Aim of the task
Where a picture occurs in the data, omit it, and copy all remaining data exactly.

Top of Collected data

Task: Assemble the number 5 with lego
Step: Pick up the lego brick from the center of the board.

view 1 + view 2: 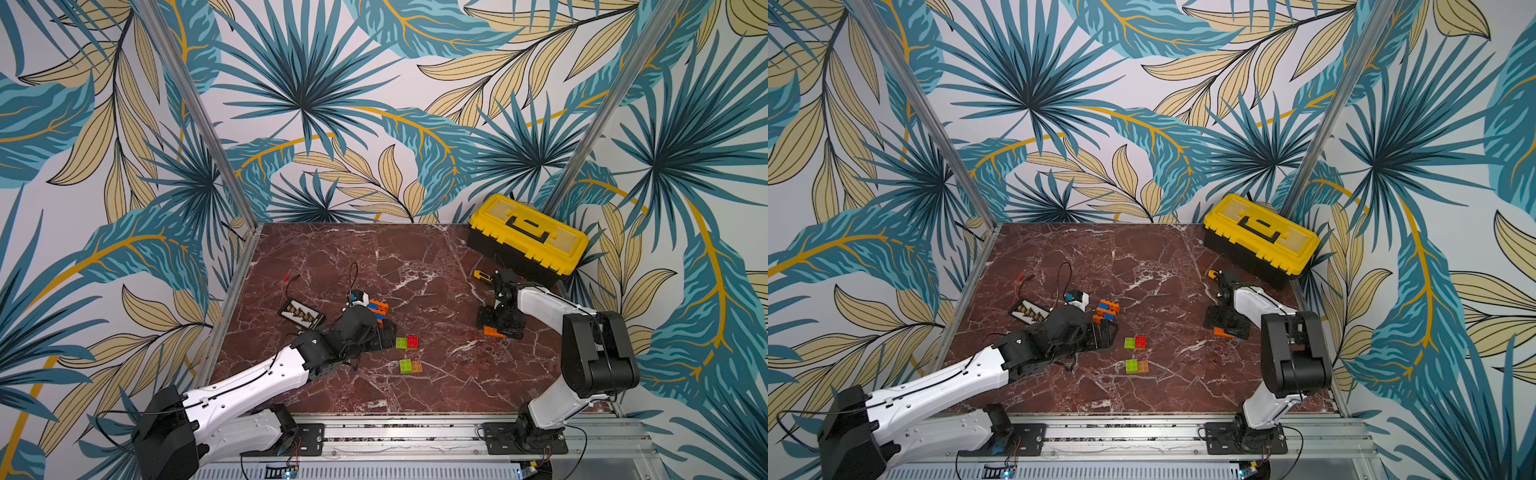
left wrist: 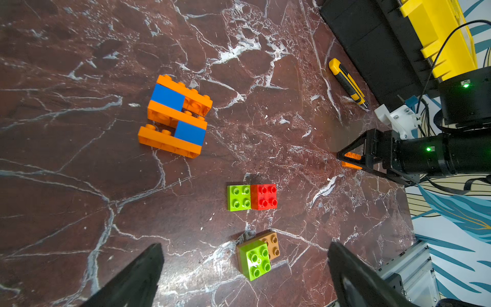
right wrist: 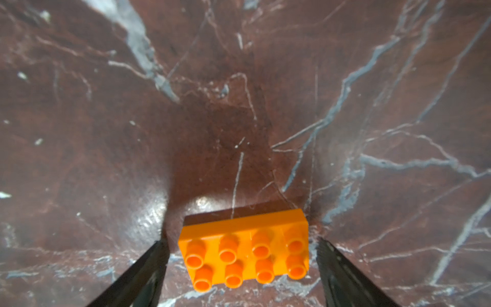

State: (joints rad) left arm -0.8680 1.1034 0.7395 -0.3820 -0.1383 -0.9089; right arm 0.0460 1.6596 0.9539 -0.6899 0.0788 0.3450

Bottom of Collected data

Result
Task: Assemble the number 5 with lego
Step: Pick up the lego brick from the center of the board.

view 1 + view 2: 
left wrist: 
right wrist: 

State: (joints rad) left arm -0.8680 1.1034 0.7395 -0.3820 -0.1383 -0.9089; right arm 0.0460 1.6596 0.9539 -0.6899 0.0788 0.3450

What this exercise required has been given in full.